*About this task*:
Starting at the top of the entries below, write out each line up to and including the one containing "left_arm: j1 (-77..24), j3". Leave the pictures out.

╔══

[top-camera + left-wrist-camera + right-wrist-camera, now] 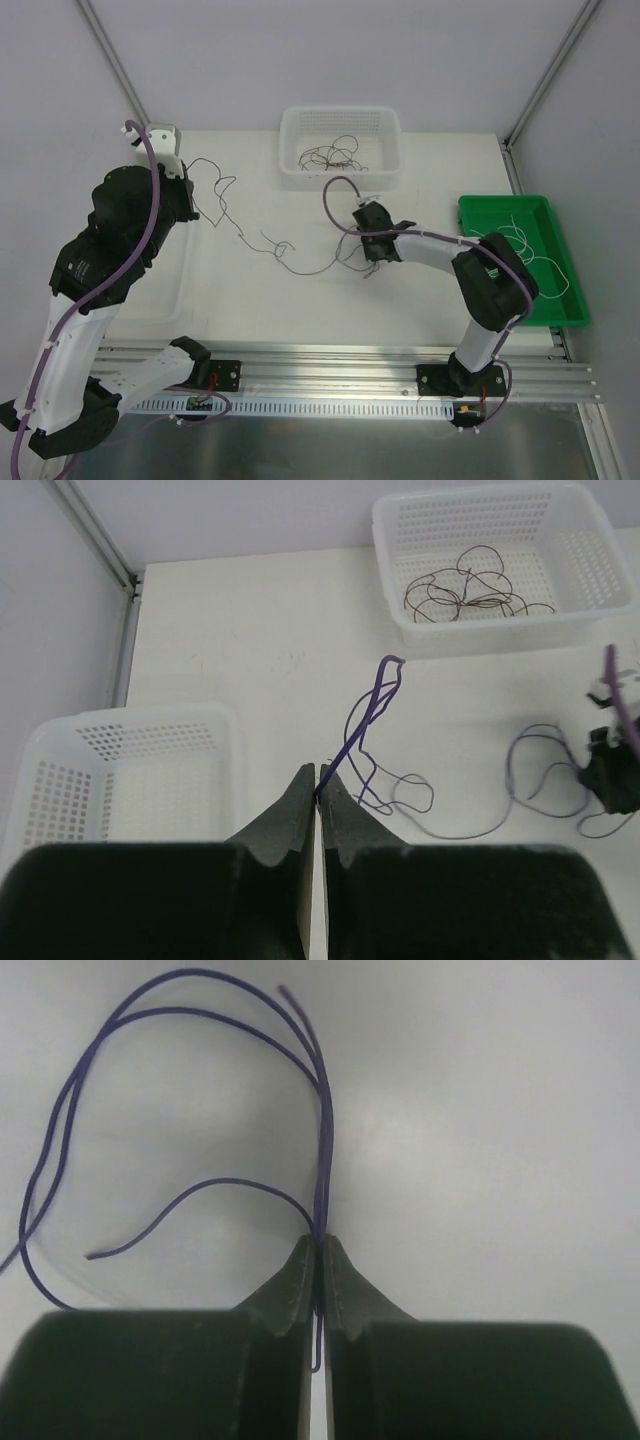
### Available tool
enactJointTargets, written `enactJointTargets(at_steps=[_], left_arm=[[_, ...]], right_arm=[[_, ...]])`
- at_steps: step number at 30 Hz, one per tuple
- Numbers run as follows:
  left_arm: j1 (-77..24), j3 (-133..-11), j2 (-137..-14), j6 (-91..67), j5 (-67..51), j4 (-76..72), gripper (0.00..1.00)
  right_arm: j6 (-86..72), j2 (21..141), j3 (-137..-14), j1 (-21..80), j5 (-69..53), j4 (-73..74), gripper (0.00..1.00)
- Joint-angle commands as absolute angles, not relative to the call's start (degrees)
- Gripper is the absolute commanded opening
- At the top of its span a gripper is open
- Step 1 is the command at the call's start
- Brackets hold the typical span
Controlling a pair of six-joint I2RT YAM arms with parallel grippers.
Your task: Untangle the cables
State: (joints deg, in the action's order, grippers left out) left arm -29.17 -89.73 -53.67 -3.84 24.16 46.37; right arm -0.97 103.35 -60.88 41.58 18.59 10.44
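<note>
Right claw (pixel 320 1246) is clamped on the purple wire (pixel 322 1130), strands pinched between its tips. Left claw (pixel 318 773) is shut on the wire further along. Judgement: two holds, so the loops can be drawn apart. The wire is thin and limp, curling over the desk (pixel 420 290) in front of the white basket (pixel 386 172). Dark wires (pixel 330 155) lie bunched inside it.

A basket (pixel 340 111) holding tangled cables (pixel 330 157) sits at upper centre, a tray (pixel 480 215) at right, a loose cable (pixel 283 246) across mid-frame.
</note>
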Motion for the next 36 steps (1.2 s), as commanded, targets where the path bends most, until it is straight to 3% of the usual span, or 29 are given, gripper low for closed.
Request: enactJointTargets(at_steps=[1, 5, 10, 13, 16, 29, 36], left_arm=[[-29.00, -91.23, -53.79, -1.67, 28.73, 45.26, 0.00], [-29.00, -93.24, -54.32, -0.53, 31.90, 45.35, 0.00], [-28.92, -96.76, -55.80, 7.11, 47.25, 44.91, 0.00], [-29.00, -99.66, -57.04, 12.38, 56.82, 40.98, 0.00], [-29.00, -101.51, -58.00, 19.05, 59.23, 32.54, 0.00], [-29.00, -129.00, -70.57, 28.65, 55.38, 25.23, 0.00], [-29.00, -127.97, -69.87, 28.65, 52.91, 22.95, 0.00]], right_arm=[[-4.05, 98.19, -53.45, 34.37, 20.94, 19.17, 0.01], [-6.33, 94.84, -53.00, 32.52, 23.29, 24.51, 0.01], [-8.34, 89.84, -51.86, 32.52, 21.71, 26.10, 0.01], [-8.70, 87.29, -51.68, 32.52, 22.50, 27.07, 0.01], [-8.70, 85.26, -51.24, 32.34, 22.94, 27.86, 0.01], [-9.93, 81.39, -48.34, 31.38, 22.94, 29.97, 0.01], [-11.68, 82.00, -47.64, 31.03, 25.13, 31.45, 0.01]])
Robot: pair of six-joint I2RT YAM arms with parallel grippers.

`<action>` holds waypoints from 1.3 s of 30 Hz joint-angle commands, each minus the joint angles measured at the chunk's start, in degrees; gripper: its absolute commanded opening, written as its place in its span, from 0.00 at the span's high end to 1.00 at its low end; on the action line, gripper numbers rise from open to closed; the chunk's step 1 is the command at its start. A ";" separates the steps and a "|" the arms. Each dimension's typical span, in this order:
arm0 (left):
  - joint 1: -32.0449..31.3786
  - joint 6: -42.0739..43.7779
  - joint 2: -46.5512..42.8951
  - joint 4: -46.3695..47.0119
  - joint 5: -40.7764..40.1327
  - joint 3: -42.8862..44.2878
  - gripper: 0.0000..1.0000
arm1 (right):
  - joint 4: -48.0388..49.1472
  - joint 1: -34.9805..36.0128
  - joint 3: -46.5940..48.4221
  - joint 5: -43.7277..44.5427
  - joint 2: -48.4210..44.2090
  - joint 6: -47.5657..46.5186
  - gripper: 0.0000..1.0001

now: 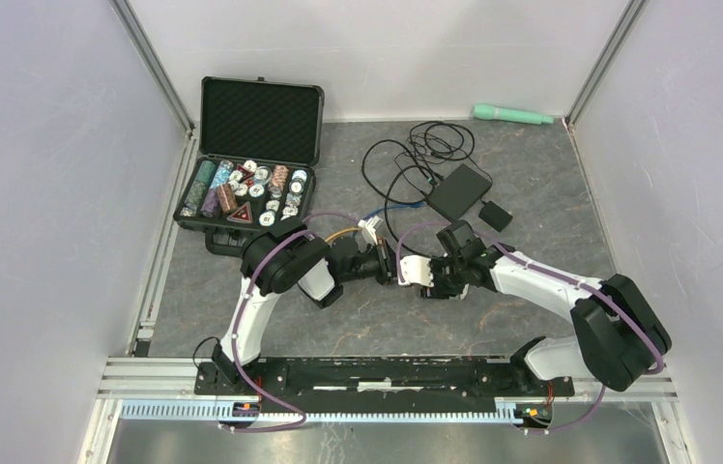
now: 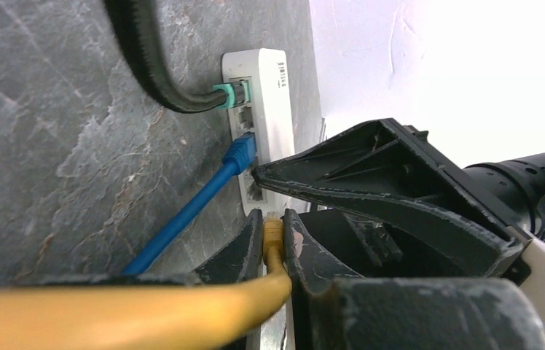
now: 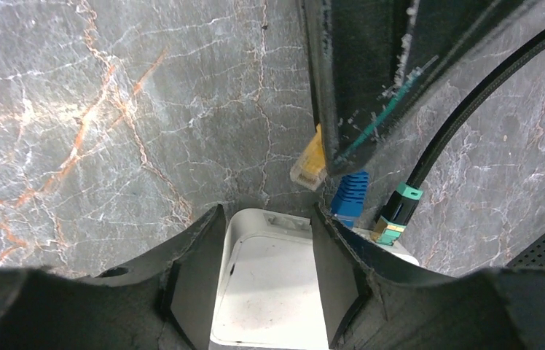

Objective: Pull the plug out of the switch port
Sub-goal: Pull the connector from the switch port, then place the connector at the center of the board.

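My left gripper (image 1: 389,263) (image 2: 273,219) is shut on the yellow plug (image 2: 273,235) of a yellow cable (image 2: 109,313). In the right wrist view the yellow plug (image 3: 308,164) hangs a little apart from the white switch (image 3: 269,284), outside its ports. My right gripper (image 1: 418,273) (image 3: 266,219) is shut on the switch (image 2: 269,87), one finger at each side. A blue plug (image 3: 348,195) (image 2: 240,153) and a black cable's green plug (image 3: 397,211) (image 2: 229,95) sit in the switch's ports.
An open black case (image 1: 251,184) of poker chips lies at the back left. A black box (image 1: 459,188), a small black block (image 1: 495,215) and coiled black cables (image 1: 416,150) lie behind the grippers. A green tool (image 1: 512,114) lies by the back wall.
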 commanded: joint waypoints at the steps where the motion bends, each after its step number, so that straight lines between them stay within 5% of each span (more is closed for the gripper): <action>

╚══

*Answer box*:
[top-camera + left-wrist-camera + right-wrist-camera, now] 
### Available tool
enactJointTargets, written `enactJointTargets(at_steps=[_], left_arm=[[_, ...]], right_arm=[[_, ...]])`
- at_steps: step number at 30 Hz, one per tuple
- Numbers run as follows:
  left_arm: j1 (-77..24), j3 (-133..-11), j2 (-137..-14), j6 (-91..67), j5 (-67..51), j4 (-76..72), gripper (0.00..1.00)

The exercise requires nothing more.